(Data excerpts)
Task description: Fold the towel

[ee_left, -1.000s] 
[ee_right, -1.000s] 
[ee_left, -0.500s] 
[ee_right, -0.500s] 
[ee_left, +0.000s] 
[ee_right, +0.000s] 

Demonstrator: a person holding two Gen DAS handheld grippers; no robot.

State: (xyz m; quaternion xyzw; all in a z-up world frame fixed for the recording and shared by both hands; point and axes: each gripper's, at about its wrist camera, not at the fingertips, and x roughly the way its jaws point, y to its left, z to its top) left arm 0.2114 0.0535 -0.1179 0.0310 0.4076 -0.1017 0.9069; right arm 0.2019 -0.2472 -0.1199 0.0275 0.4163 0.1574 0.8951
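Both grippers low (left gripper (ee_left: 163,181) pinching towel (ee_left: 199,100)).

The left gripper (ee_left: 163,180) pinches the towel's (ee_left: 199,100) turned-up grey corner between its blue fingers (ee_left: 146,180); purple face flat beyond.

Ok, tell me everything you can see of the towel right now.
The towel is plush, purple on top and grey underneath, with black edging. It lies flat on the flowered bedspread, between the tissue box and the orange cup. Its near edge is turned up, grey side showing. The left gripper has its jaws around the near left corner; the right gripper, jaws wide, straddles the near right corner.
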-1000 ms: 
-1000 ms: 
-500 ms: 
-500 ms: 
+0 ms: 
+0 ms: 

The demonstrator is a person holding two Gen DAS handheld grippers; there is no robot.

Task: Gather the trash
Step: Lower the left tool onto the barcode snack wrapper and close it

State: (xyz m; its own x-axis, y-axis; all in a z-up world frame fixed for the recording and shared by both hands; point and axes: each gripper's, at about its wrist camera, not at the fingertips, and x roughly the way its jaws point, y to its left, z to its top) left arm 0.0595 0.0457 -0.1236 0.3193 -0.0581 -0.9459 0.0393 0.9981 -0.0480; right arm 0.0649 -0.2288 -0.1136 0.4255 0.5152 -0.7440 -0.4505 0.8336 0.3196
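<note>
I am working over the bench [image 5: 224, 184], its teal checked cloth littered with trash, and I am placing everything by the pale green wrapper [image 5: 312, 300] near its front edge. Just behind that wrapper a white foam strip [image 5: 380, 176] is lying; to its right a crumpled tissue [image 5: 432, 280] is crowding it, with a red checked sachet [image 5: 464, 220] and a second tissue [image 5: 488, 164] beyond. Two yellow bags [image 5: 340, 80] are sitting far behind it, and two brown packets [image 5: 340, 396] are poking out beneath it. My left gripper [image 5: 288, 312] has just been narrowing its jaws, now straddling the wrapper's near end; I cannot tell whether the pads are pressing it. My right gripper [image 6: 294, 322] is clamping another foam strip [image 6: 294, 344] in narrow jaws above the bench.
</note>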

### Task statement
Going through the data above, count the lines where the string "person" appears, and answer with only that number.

### Answer section
2